The burgers were waiting on a plate. He grabbed a spatula and took them out and slid them on, watching the fat drizzle and flare up. Sam and Ella had come in from the dock and installed themselves on the screenporch. From around the corner he could hear his mother asking them questions. Lise and Arlene were working on the salad. He flipped the burgers, nearly dropping one through, saving it with his hand, wiping his greasy fingers on the grass. The burgers were thick and would take a long time, and he wondered where Meg was, not at all surprised that she was late. They would talk tonight, long after his mother and, grudgingly, Lise had gone to bed, and she would tell him about Jeff and exactly what happened. He hoped so. While it never played out that way, he always thought that together they could solve any problem by talking, the way they’d joined forces as kids, the two of them against the world.

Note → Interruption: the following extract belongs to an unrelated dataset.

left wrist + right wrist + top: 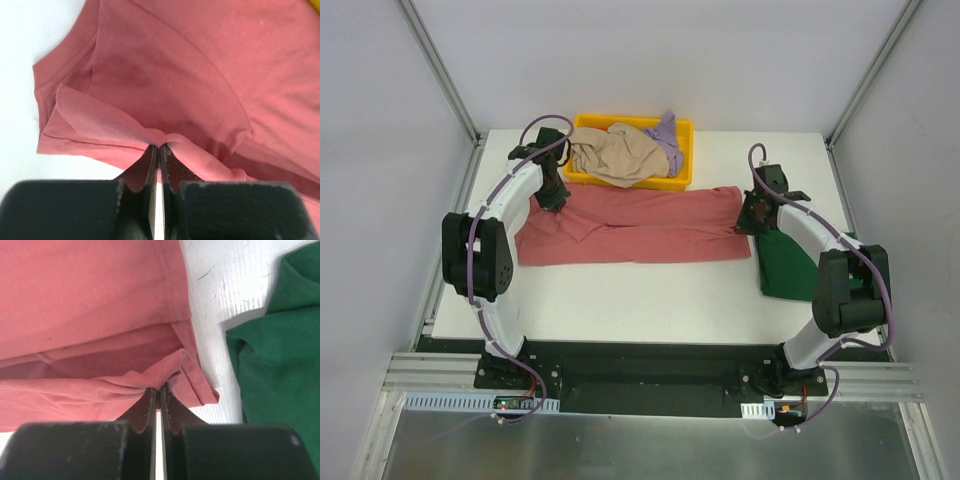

It seemed they’d lost that battle—or maybe it was just him, his disappointment tinting everything. But Meg really was struggling. His own problems were ones he’d knowingly chosen. She’d never had that luxury.
He felt he’d let her down somehow, not been involved or helped out enough. Not that she would have listened to him. For months he didn’t hear from her, and then she was calling him practically every day, keeping him on the phone until his ear was sore. All she did was complain about Jeff, or the kids, or her therapist. Some days, she said, I call in sick and just lie in bed and read. I don’t get dressed, I don’t do anything, I just lie there. And then the next minute she’d be all excited about her promotion and this new program at her work, as if the rest of it didn’t exist, until one day she admitted she’d been fired months ago but didn’t want to tell him because she knew he’d tell their mother.
She was so fucked up.
He flipped the burgers and dug into one with the corner of the spatula, but it was still raw. The coals were hot enough, he just had to be patient. When he went inside to rinse off the plate the kitchen was empty, everything laid out on the table. He came back out with the cheese. He was tempted to peek again but held off.
It was getting dark, shadows filling in the trees, bats flitting like swallows. From the screenporch came a blast of laughter—Lise—and then his mother saying something, and Arlene, and more laughter, the children in it this time. What they were laughing at he could not imagine, this strange family of his. He stood under the chestnut with the spatula in hand, waiting, like his father.